## YOUR TASK
The records below hold a stretch from the line with "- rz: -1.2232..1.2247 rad" through the line with "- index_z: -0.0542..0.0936"; return exactly those lines, ends included, and nothing more.
_ _ _ _
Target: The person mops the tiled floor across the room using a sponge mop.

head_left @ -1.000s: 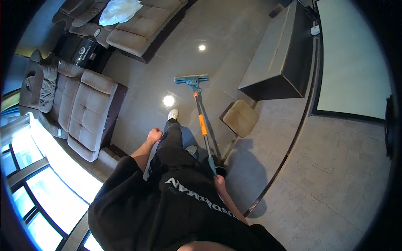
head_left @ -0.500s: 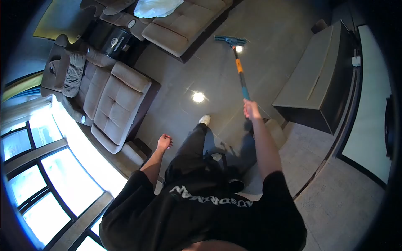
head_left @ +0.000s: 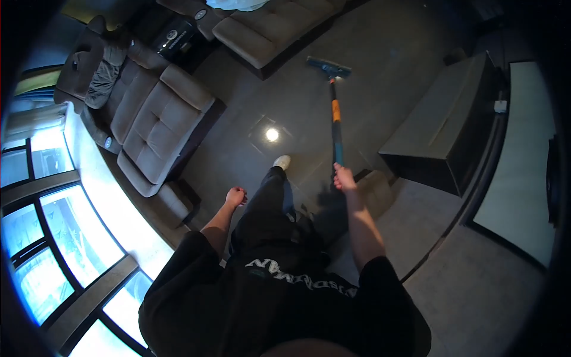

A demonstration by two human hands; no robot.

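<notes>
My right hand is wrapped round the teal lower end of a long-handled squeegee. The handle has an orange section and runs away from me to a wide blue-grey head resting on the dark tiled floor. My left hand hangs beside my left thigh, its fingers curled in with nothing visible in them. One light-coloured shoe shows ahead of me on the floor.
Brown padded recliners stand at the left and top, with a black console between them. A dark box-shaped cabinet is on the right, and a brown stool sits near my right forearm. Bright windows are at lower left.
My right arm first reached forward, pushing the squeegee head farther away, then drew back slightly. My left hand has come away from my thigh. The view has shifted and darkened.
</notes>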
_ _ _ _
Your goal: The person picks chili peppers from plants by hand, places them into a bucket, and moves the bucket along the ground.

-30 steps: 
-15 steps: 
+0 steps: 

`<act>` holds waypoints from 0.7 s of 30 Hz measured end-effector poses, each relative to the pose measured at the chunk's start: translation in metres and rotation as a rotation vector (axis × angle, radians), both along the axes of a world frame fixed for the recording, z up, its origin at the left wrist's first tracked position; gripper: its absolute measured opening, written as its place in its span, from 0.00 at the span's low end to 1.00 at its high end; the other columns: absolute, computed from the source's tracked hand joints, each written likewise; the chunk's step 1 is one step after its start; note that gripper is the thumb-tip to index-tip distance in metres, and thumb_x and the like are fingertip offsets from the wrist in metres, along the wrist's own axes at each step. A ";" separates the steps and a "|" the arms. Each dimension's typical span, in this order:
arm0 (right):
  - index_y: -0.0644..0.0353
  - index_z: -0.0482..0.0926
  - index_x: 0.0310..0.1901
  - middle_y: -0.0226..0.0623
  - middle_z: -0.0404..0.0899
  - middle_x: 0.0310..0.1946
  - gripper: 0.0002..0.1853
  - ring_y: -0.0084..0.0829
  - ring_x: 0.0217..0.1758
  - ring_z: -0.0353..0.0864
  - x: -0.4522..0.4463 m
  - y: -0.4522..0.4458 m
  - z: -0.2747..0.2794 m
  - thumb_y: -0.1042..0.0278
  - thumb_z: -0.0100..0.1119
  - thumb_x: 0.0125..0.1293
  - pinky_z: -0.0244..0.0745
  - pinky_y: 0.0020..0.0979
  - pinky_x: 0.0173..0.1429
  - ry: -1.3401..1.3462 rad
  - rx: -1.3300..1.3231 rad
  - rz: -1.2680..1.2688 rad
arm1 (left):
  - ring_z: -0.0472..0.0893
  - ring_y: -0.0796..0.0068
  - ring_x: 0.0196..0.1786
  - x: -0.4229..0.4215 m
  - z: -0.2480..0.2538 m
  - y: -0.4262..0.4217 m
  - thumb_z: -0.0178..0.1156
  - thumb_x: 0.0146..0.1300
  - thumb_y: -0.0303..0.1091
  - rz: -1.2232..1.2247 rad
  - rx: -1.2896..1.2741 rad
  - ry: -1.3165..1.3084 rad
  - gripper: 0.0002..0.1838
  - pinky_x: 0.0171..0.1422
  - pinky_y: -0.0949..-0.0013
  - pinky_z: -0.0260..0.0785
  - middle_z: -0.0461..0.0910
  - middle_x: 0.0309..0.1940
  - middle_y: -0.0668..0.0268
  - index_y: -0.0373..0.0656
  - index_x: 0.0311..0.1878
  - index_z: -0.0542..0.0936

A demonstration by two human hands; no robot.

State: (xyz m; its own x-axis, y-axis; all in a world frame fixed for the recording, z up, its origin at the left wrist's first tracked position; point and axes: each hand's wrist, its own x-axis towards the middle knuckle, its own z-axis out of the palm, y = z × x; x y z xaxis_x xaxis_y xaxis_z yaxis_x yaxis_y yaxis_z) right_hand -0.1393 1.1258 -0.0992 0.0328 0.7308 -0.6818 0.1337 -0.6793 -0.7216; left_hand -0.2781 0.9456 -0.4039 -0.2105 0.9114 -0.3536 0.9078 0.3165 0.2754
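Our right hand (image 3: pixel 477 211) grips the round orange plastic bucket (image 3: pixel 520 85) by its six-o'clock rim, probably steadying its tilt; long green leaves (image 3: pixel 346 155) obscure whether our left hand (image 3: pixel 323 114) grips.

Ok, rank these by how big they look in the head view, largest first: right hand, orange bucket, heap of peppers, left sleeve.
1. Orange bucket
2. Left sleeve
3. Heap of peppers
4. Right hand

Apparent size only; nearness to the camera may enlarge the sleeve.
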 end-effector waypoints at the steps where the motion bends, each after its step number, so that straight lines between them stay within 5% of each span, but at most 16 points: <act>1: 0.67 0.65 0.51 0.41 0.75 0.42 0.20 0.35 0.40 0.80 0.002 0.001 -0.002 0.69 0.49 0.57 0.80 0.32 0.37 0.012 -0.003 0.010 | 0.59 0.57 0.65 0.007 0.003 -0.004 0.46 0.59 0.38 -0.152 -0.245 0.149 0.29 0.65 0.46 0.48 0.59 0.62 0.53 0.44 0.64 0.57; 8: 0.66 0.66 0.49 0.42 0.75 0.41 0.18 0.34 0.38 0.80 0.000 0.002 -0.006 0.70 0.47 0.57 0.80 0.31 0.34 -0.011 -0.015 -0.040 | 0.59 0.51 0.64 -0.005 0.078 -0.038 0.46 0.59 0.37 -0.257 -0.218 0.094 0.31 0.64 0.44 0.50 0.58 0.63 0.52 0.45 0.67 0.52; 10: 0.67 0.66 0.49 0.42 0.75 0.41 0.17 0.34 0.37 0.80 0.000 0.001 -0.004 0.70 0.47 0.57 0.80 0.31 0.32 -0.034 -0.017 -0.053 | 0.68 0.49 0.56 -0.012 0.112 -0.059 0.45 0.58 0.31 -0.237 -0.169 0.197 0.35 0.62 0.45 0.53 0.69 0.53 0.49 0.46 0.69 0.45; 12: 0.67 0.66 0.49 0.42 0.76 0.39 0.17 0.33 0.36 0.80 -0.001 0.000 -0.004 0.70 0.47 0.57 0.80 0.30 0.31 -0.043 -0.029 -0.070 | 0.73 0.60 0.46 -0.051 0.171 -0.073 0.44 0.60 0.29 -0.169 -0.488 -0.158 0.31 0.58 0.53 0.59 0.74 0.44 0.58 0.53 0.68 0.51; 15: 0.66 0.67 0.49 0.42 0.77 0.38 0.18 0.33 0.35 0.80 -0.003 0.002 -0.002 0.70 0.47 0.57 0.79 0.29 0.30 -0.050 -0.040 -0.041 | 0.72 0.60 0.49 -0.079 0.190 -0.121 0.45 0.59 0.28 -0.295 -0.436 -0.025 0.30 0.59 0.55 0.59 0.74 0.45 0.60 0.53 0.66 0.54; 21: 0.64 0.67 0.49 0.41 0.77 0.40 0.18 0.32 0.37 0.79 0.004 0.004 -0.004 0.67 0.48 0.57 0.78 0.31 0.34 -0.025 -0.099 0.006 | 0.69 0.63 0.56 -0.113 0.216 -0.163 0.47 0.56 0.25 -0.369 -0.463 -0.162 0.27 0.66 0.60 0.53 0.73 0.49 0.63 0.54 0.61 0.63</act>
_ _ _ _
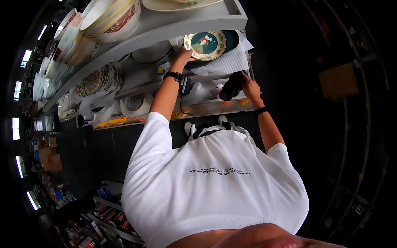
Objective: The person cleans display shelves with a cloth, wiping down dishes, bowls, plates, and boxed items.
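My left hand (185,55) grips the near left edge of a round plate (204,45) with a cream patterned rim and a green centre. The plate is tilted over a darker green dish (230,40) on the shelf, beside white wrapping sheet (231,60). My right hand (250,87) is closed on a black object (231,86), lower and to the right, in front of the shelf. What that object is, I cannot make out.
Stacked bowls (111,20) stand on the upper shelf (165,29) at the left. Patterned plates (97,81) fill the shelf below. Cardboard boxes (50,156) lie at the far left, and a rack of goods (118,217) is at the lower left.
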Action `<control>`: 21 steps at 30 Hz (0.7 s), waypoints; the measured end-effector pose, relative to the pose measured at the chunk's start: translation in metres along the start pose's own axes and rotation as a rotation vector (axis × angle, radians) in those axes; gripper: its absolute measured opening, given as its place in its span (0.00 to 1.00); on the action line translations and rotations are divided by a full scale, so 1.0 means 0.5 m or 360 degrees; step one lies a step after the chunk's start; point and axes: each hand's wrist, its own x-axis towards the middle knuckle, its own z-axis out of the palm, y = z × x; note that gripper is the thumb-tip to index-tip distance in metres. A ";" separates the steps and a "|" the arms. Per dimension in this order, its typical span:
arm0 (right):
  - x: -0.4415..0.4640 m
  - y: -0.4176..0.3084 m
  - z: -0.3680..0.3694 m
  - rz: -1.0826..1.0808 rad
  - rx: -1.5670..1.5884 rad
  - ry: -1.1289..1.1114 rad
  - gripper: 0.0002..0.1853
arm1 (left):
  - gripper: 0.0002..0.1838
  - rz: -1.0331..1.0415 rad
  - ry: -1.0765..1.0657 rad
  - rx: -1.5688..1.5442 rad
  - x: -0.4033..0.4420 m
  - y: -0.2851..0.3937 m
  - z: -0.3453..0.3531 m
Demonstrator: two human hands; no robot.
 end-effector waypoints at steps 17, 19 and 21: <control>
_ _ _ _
## THE COMPLETED TASK
  - rz: -1.2232..1.2247 rad
  - rx: -1.2896..1.2741 rad
  - ry: -1.3165..1.3084 rad
  - gripper: 0.0002..0.1838
  - pinky_x: 0.0171..0.1422
  - pinky_y: -0.0949..-0.0013
  - pinky_z: -0.0260..0.0785
  - middle_z: -0.0461..0.0910
  - middle_x: 0.0309..0.1940
  - middle_y: -0.0668..0.0268
  - index_y: -0.0373..0.0656
  - index_x: 0.0311..0.1878
  - index_z: -0.0542..0.0936

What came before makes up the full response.